I found another free program online, called Reaper, that I used to record the track. Nothing came of the contest, but I realized that I had produced a track in a matter of days. I bounced the idea of continuing to record without a studio off a couple of friends, they asked “why not?” and I was off to the races. By the end of the summer, I had eight songs recorded and mixed on my own laptop.
During sophomore year, I came to a crossroads.
Most of the lyrics I had been using were written throughout high school and college and were written without the intention to go commercial. Some songs were conscious rap, others were just too far out of the norm or too poetic. On one of my songs I translate a piece of an ex-Uruguayan president’s speech on democracy into English before going on a riff against capitalism. If I was going to pursue music as a career, I would have to rethink my style.
I also had to face the fact that in order to sell, the songs I recorded on my laptop would have to be remastered and couldn’t just remain recorded and mixed. In the fall of sophomore year, I collaborated with a far more experienced artist who said that it’s doable, but costly. During our time recording the collab in a studio, I realized the sound quality of my other tracks was not up to par.
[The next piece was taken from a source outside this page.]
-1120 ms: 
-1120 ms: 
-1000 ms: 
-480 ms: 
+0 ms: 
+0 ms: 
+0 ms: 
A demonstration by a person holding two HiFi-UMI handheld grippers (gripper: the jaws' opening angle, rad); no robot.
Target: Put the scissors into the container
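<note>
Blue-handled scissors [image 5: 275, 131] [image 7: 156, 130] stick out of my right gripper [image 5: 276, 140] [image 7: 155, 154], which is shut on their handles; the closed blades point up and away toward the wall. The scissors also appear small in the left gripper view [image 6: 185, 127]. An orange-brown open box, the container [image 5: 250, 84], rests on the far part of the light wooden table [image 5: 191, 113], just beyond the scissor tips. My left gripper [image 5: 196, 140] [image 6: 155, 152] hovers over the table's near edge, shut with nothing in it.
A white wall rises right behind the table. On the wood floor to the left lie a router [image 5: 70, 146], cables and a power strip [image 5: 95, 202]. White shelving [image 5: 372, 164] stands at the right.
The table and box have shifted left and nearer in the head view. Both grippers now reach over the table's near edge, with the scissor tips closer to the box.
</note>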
Through recording and promoting the track with him, I also got a better sense of what it’s like to be an independent artist, which I was just starting to grasp.
In short, I realized I was nearing a point of no return — I would either have to drop everything to give my music career a fighting chance or stop wasting my energy and really focus on school before my grades crumbled. In addition to school, I was balancing my burgeoning music hobby with my life as a pole vaulter on the track team. It helped motivate me and keep me energized, but it was also an obvious time suck. That’s a different story, though.
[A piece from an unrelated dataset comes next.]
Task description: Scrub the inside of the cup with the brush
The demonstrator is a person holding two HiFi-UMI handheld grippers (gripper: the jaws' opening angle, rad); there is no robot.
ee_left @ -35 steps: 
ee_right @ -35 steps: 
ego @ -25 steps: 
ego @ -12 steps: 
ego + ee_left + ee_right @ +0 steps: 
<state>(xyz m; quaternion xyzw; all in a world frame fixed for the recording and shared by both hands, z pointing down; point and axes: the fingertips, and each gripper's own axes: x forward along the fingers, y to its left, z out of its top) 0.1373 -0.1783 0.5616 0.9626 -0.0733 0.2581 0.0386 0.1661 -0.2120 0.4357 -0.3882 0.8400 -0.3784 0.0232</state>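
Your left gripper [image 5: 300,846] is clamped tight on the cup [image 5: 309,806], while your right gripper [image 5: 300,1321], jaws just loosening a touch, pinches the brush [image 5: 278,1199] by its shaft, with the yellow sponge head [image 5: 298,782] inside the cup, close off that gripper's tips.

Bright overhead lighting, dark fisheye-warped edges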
What made me choose school instead of music was gaining a fresh perspective on both.
Just as I excelled in music, I had excelled in certain classes here and there throughout college. The difference in academics wasn’t aptitude, but that, unlike in music, I hadn’t found any enjoyment or passion to accelerate my advancement. No single subject had resonated with me, meanwhile all my years of drumming seemed to be materializing into concrete skills music-wise. I knew what my strengths were, and I was hungry. My network in the music world had been gradually expanding ever since the open mic. In school, I had changed my major three times already, I didn’t know what I was doing and the people around me didn’t either. I felt like a seed planted in the wrong environment.
All of this isn’t to say that college is not for me — college simply didn’t feel like it was for me. I had to recognize that that feeling isn’t permanent; if one open mic had changed the course of my life regarding music, I knew that there were unforeseen possibilities out there regarding academics as well. My choice to go to school is a choice to be open to finding them, even if it takes longer than I expect. When I started drumming as a 10 year old, I never thought I would record my own lyrics — you can’t rush things, but you can be ready. Expectations are futile. I also realized that if I had been thinking about careers instead of making beats throughout high school, maybe a career path would have caught my eye earlier. The important thing is, even though it didn’t, there’s no reason it can’t now — unless I don’t take my eye off music.